Lungo e mesto corteo a Villa Minozzo per Umberto Guiducci

Celebrati ieri i funerali del medico morto a 84 anni Il sindaco: «Eri molto apprezzato, non ti dimenticheremo»

REGGIO EMILIA. Tantissime persone – amici, pazienti, volontari della Pubblica assistenza, amministratori locali e dirigenti della Pallacanestro Reggiana, di cui è stato medico sociale per 24 anni, tra i quali il vice presidente Enrico San Pietro, il socio Graziano Sassi, l’amministratore delegato Alessandro Dalla Salda, il direttore sportivo Filippo Barozzi e tutte le ragazze dell’ufficio – si sono uniti alla famiglia, ieri pomeriggio, in occasione dei funerali del cardiologo Umberto Guiducci, celebrati nella chiesa parrocchiale di Villa Minozzo, suo paese di origine. A prendere la parola per l’orazione funebre è stato il sindaco Elio Ivo Sassi: «Ciao dottor Umberto. Vogliamo ricordarti per la tua presenza costante e qualificata, a livello umano, sociale e professionale. Vogliamo ricordarti per la tua grande volontà di spenderti per la tua Villa Minozzo, in cui hai avuto i natali e che hai avuto sempre nel cuore. Quanta disponibilità, quanto bene, quanta voglia di essere sempre utile. A titolo personale e in qualità di primo cittadino, a nome dell’Amministrazione comunale e dell’intera popolazione, esprimo infinita gratitudine nei tuoi confronti. Sei sempre rimasto fedele alle tue origini villaminozzesi e montanare e ora vogliamo commemorarti, oltre che come stimatissimo professionista in ambito sanitario e persona gentile e sempre disponibile, per il tuo impegno civico in qualità di consigliere comunale negli anni ’80 e di presidente della società di gestione degli impianti di Febbio, Alpe di Cusna. Vogliamo sottolineare la tua costante attenzione alla Croce Verde, manifestata anche con la partecipazione a diverse iniziative della nostra pubblica assistenza. Sei stato un grande medico cardiologo, di fama nazionale, e un uomo molto conosciuto e apprezzato. Non ti dimenticheremo. Addio Umberto. Riposa in pace».

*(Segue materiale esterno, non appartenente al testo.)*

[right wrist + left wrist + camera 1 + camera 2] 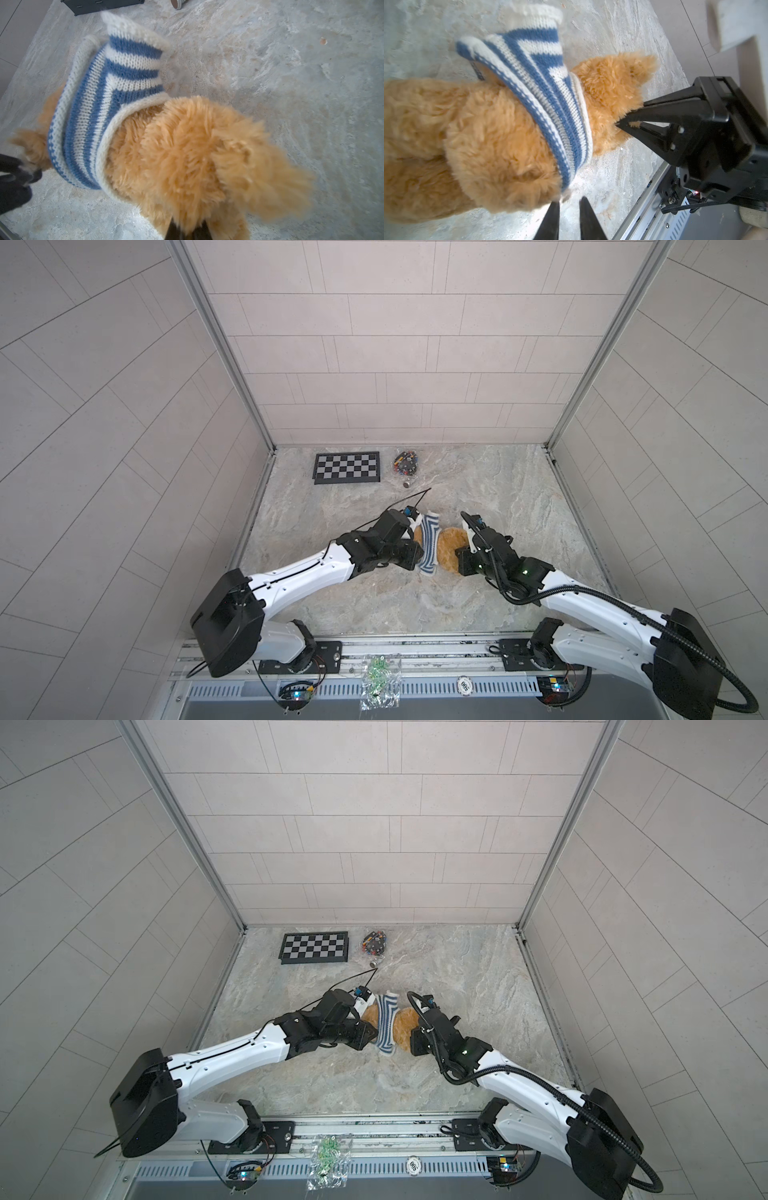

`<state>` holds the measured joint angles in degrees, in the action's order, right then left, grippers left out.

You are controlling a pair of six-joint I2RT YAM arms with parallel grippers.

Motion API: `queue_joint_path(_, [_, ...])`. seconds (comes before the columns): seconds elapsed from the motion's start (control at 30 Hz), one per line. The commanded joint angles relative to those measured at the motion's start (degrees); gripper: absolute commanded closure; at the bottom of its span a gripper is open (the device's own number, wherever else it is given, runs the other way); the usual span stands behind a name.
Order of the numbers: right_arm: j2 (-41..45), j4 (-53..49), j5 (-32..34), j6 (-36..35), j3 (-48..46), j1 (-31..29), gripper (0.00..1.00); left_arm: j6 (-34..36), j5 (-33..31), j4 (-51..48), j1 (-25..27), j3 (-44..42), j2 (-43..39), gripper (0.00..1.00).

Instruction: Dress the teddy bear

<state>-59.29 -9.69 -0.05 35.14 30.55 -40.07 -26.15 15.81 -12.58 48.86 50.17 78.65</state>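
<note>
— Where is the bear [451, 549] found?

— It is laid about the middle of the table [498, 489], well apart from every edge and lengthwise between the two arms. In both top views the bear [403, 1029] is partly covered by the wrists.

— How is the shirt [430, 545] placed?

— It is bunched as a band around the bear's middle, and bare fur is shown on either side of it. One striped sleeve [135, 54] is stuck out toward the far edge.

— What is seen of the right gripper [623, 124]?

— It is closed on the bear at the end nearer the right edge. In the left wrist view a tuft of fur is pinched between its tips.

— And the left gripper [570, 200]?

— Its fingers [550, 222] are parted only narrowly and nothing is held. Bare table is seen through the gap. The tips are placed just beside the shirt and the bear's other end.

— Is anything else noted?

— A board [347, 467] and a bag [405, 462] are set side by side along the far edge, well apart from the bear.
</note>
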Motion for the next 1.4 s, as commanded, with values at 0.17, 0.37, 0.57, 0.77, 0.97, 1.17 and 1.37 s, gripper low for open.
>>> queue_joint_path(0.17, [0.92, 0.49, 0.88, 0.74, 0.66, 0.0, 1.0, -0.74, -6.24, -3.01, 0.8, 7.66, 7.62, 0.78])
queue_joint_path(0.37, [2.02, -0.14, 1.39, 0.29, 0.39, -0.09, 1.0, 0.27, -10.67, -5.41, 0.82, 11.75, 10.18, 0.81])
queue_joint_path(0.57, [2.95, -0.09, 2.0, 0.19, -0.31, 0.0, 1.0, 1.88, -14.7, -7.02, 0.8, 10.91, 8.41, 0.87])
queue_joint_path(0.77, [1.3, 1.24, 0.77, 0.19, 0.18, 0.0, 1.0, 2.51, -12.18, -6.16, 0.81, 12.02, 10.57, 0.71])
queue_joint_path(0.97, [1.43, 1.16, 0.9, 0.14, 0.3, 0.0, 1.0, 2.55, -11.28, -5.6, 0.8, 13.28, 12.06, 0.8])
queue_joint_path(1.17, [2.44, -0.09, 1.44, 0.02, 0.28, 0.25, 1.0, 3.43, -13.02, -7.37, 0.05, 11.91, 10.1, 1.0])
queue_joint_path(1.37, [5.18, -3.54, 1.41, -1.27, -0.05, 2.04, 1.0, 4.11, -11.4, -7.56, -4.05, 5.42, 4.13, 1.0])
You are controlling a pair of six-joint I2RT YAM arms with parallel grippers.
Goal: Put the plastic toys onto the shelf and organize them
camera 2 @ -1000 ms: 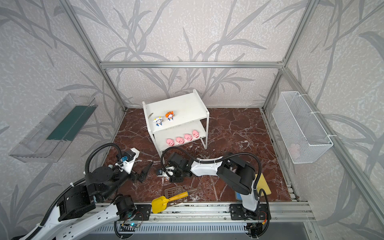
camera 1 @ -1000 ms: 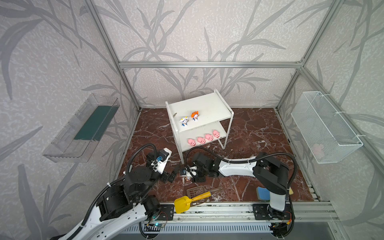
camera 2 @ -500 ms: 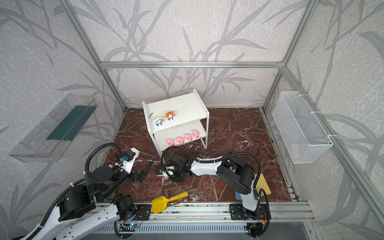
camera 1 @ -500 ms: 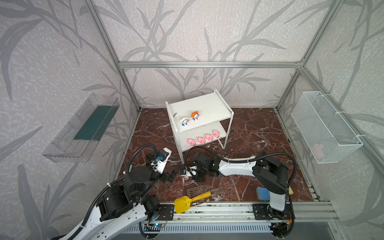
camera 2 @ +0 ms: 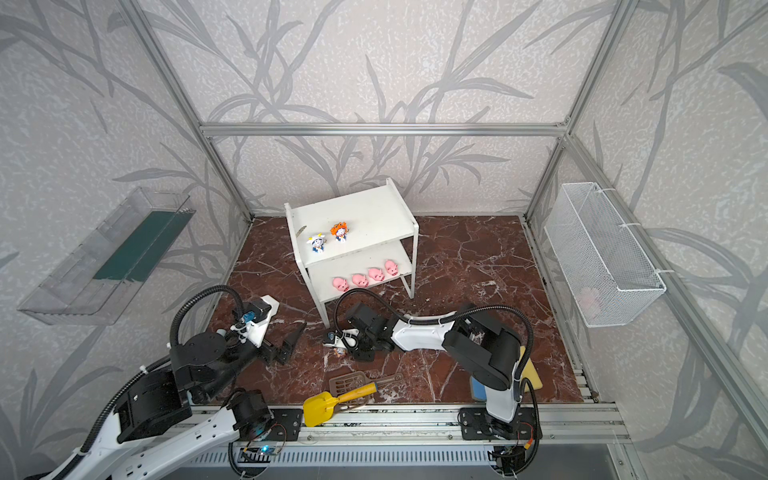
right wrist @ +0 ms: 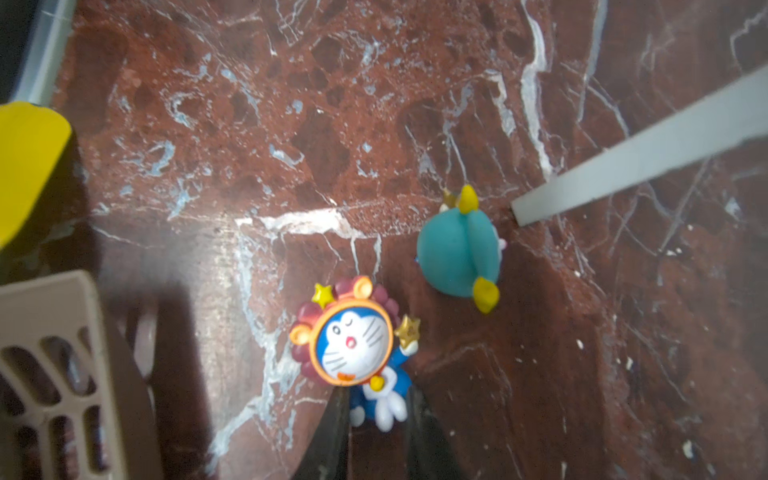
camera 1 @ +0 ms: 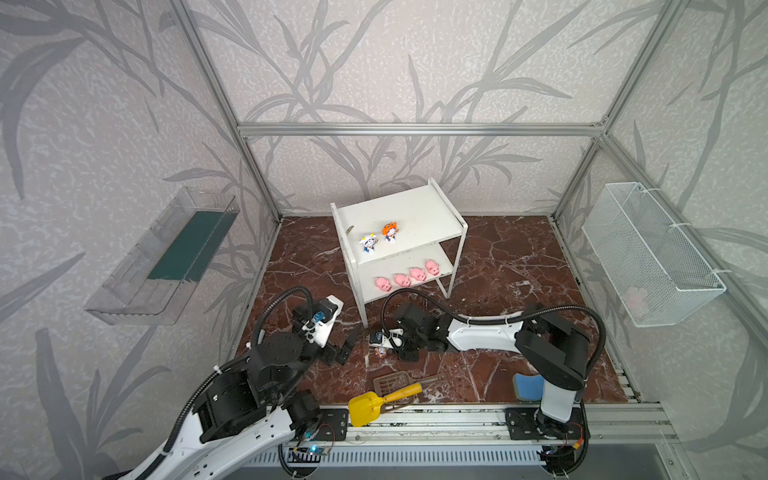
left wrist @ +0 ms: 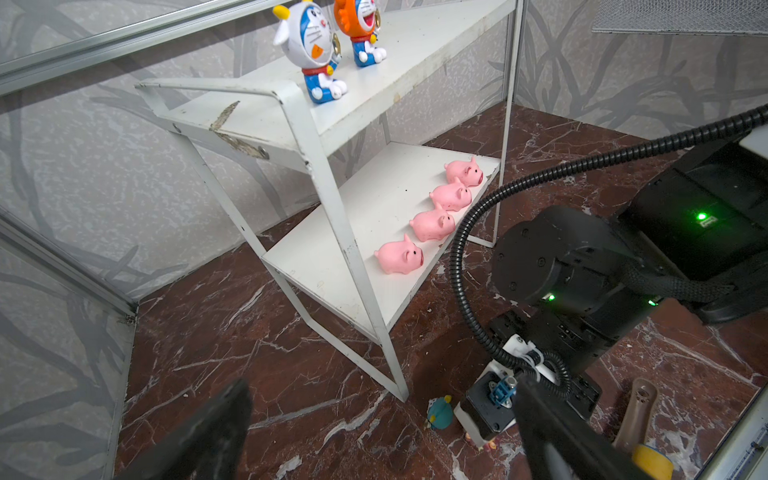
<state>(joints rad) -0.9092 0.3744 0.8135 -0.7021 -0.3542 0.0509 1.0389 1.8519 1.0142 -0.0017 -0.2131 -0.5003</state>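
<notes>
The white shelf (camera 1: 415, 208) stands at the back middle of the floor. Two plastic toys stand on its top board, a white-capped figurine (camera 1: 368, 242) and an orange-capped one (camera 1: 389, 231). Several pink pigs (camera 1: 409, 277) line the lower board. My right gripper (right wrist: 378, 411) is low over the floor before the shelf, shut on the body of a brown-maned figurine (right wrist: 353, 345). A teal-capped figurine (right wrist: 459, 253) lies beside it, close to a shelf leg (right wrist: 623, 166). To the left, my left gripper (left wrist: 382, 436) hangs open and empty, facing the shelf.
A yellow scoop (camera 1: 382, 401) and a brown slotted scoop (camera 1: 390, 382) lie near the front rail. A blue sponge (camera 1: 528, 384) sits by the right arm's base. A wire basket (camera 1: 652, 253) hangs on the right wall and a clear tray (camera 1: 166, 257) on the left.
My right gripper has closed its jaws on the brown-maned figurine. Neither arm has visibly moved, and the left gripper stays open.
</notes>
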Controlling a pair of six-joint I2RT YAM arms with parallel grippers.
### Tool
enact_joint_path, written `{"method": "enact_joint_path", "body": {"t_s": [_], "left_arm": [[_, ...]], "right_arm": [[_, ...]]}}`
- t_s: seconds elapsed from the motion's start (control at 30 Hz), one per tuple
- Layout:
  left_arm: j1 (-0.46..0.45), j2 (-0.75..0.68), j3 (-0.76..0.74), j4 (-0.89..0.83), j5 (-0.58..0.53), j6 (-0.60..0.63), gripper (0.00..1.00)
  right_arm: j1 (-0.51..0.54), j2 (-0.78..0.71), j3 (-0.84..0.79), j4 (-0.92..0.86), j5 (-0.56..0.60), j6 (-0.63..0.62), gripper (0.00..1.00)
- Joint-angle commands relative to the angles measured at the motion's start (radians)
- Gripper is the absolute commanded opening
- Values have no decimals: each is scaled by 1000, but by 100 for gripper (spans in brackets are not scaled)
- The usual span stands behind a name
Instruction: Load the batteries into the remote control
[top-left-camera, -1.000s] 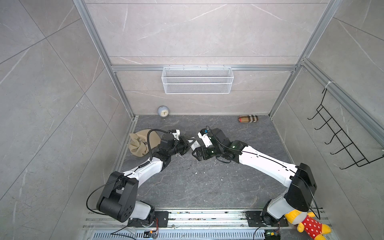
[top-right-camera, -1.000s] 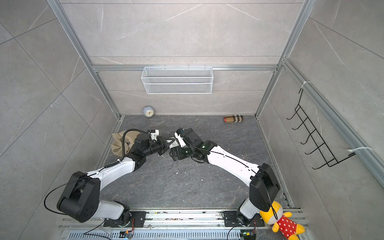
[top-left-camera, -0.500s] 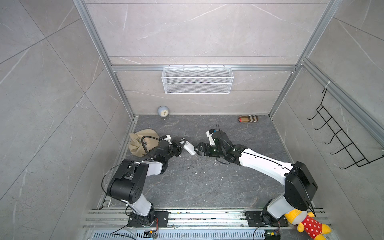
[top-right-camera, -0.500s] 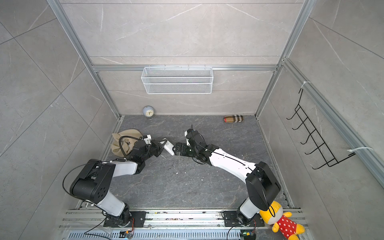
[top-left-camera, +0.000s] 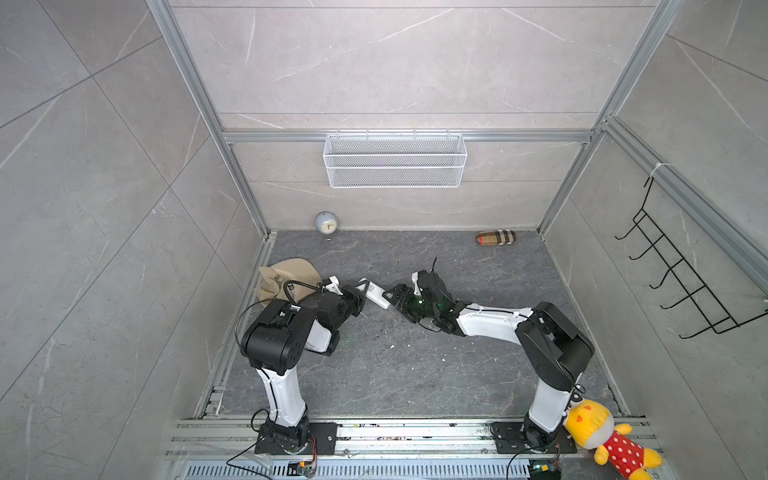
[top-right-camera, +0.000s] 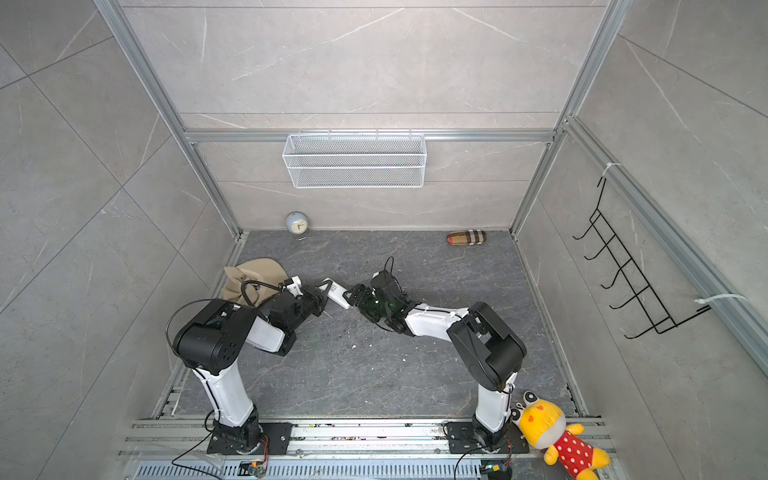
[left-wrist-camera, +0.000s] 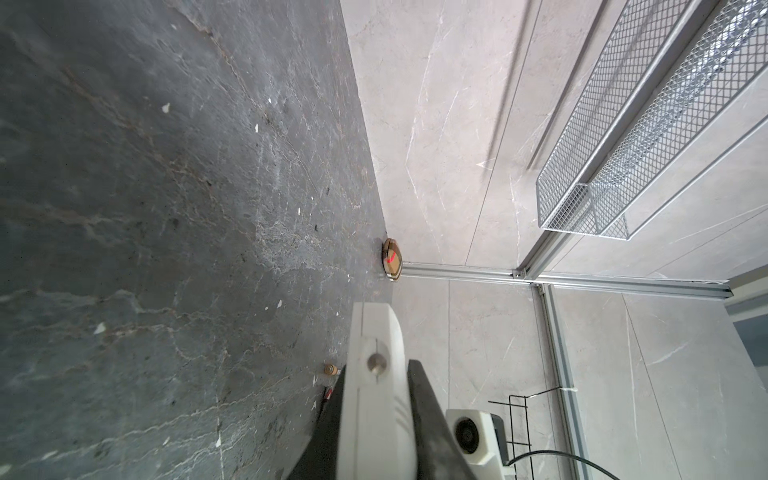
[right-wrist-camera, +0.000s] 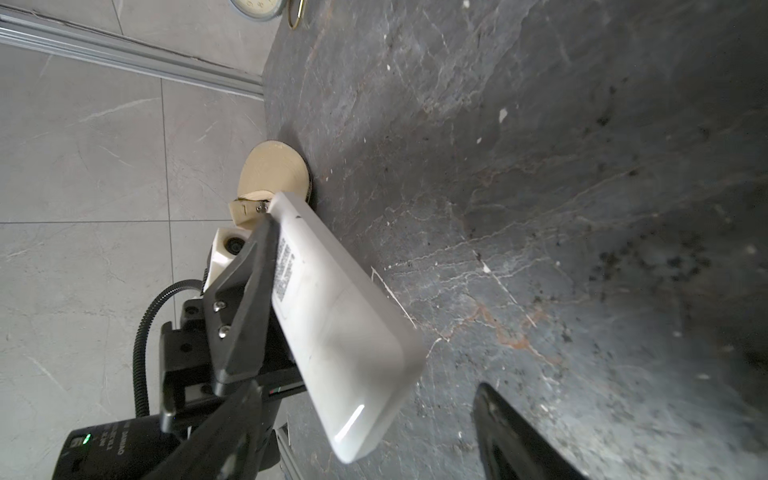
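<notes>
1. Right wrist view: the left claw (right-wrist-camera: 277, 245) is clamped on one end of the white remote control (right-wrist-camera: 332, 324), whose plain back with its printed label faces the camera over the dark surface (right-wrist-camera: 561, 187).
2. The clamped end is the one nearer the tan hat (right-wrist-camera: 270, 170).
3. The right claw (right-wrist-camera: 368, 388) stands with jaws apart, flanking the free end farther from the hat.

The remote control (right-wrist-camera: 332, 324) is white, with a block of dark print on its back. The table (top-left-camera: 395, 374) is dark grey with pale veins. The pouch (top-left-camera: 496, 238) is tan plaid with a red mark. The plush toy (top-left-camera: 592, 424) is yellow, its dress red with white dots. The hat (top-left-camera: 291, 272) is beige.
</notes>
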Motion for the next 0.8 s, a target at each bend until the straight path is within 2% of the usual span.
{"method": "enact_joint_path", "body": {"t_s": [0.0, 0.37, 0.53, 0.77], "left_arm": [[-6, -32, -14, 96, -64, 14, 0], [-22, 12, 26, 96, -77, -12, 0], [-27, 32, 27, 97, -81, -24, 0], [-26, 45, 23, 98, -113, -22, 0]], "right_arm": [[5, 51, 19, 101, 6, 81, 75], [13, 117, 28, 191, 20, 144, 65], [22, 145, 51, 179, 14, 161, 62], [28, 162, 31, 212, 31, 191, 44]]}}
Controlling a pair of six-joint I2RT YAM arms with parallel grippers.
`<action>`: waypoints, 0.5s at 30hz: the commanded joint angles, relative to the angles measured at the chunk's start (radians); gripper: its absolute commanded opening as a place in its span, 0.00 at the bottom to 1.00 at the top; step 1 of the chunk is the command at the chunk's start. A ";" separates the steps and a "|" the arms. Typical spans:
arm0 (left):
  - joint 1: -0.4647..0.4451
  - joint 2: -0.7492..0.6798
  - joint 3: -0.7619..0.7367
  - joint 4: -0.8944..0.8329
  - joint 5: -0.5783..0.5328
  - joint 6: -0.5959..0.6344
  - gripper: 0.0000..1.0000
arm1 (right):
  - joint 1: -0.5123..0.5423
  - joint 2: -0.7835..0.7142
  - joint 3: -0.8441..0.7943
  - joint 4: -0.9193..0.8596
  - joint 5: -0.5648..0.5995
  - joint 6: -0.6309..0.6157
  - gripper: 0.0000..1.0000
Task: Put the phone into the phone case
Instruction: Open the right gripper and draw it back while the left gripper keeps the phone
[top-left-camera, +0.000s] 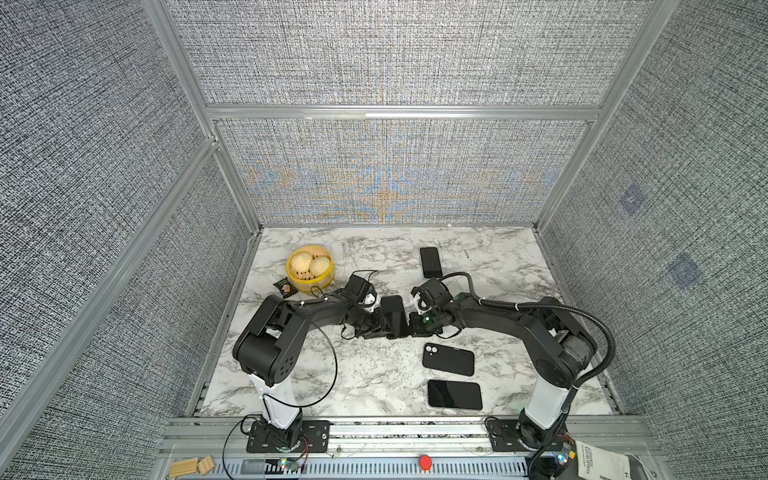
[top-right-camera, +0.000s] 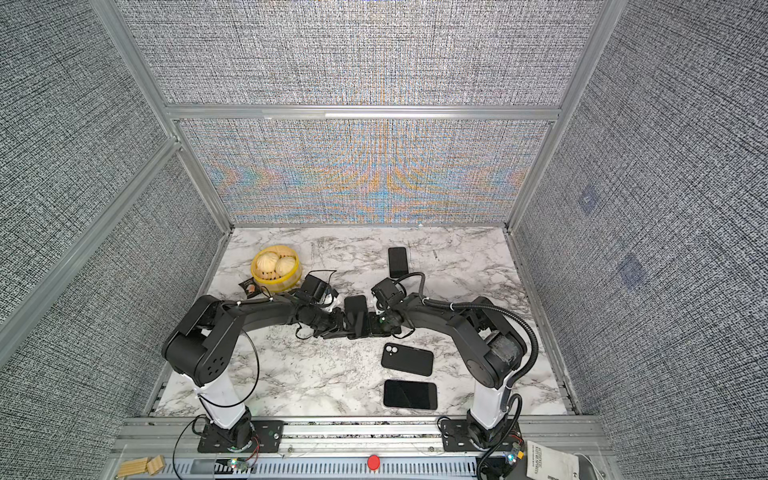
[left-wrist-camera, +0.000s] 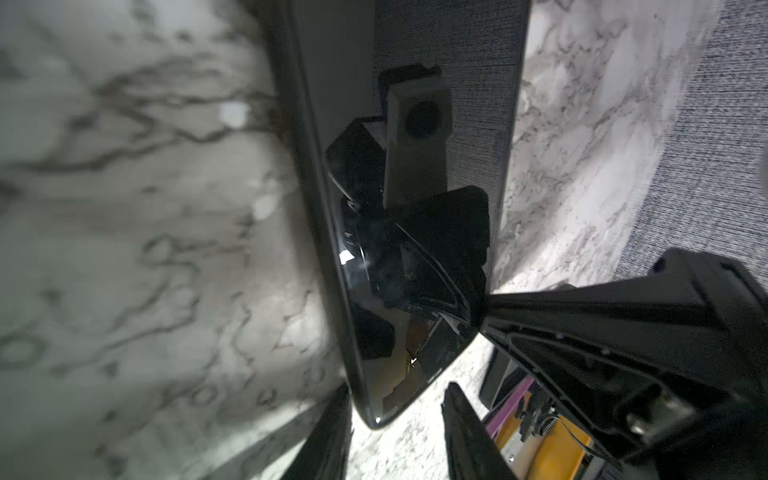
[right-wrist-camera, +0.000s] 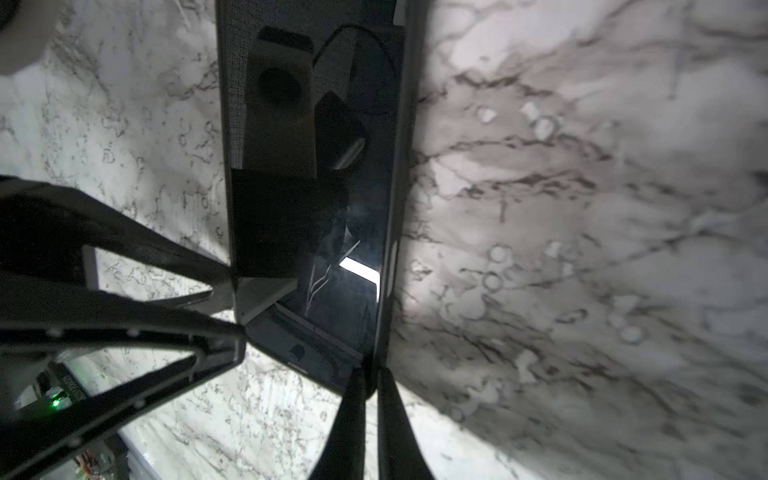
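The phone (top-left-camera: 394, 316) is between the two grippers, over the middle of the marble table (top-left-camera: 324, 382), with its screen dark. The phone case (top-left-camera: 448, 359) lies flat near it. The right gripper (right-wrist-camera: 372, 374) pinches one end of the phone tightly. The left gripper (left-wrist-camera: 397, 388) has its jaws apart around the other end, one finger clear of the glass. The print on the white sheet (top-left-camera: 594, 459) is too small to read.

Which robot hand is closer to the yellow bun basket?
Left. The left hand is at the middle phone, on the side toward the basket; the right hand pinches the opposite side, farther off.
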 joint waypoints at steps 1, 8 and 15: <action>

Mauro Del Bue rimarca la militanza socialista del dottore: «Guiducci, medico cardiologo e tra i fondatori della medicina sportiva, era militante socialista. A Villa come a Reggio. Fu candidato dal Psi alle Politiche del 1972 e alle Regionali del 1990. Era tuttora iscritto al Psi – ricorda –. Un pensiero a Umberto, primario all’ospedale di Reggio, dalla sua comunità politica. Era generoso, altruista, sempre disponibile. Se mi chiedessero come dev’essere un socialista, mi verrebbe subito in mente Umberto. Aveva 84 anni e un sorriso per tutti. Ci mancherà».